Die Umsatzgrenze für die Klassifizierung von sportlichen Veranstaltungen eines Sportvereins als Zweckbetrieb wird von 35.000 Euro auf 45.000 Euro angehoben. Ziel ist, die eher am Breitensport orientierten Vereine von Bürokratielasten zu entbinden. Bei kleineren Veranstaltungen entfällt die Pflicht, die Ausgaben detailliert dem steuerpflichtigen bzw. dem steuerfreien Bereich zuzuordnen.

„Viele Ehrenamtliche bewegt die Frage, inwieweit sie für etwaige Fehler und Schäden in Ausübung ihrer Tätigkeit einzustehen haben“, weiß Manfred Grund. Das Gesetz sieht hier eine Beschränkung der Haftung von ehrenamtlich tätigen Vereinsmitgliedern und Mitgliedern von Vereinsorganen auf grobe Fahrlässigkeit vor. Manfred Grund: „Wir wollen auch in Zukunft motivierte Ehrenamtliche haben!“

„Denn Millionen Deutsche wirken in Kirchen, Sportvereinen, sozialen Einrichtungen, Parteien oder Initiativen ehrenamtlich mit. Viele Bereiche des öffentlichen und sozialen Lebens wären ohne die ehrenamtlich Tätigen nicht denkbar“, begründet der Abgeordnete das Vorhaben. „Das Ehrenamt liegt der Koalition am Herzen. Bürgerschaftliches Engagement ist einer der Grundpfeiler unserer Gesellschaft“, hebt Manfred Grund hervor. Dies verdiene Anerkennung und Unterstützung.

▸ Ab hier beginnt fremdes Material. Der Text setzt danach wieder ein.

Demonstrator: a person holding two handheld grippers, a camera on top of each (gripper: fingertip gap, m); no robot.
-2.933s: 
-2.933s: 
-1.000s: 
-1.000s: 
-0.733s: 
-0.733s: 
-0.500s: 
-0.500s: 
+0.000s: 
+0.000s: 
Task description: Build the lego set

Das Gesetz wird zunächst dem Bundesrat zugeleitet. Wortgleich legen die Koalitionsfraktionen eine Beratungsgrundlage für den Bundestag vor. Hier sollen die Beratungen Anfang 2013 abgeschlossen werden. Abgeordneter Manfred Grund betont, dass eine dann rückwirkende Inkraftsetzung zum 1. Januar 2013 angestrebt wird.

„Gemeinnützige Vereine können in Kürze ihre gesellschaftlich wichtigen Aufgaben noch besser wahrnehmen“, freut sich Manfred Grund.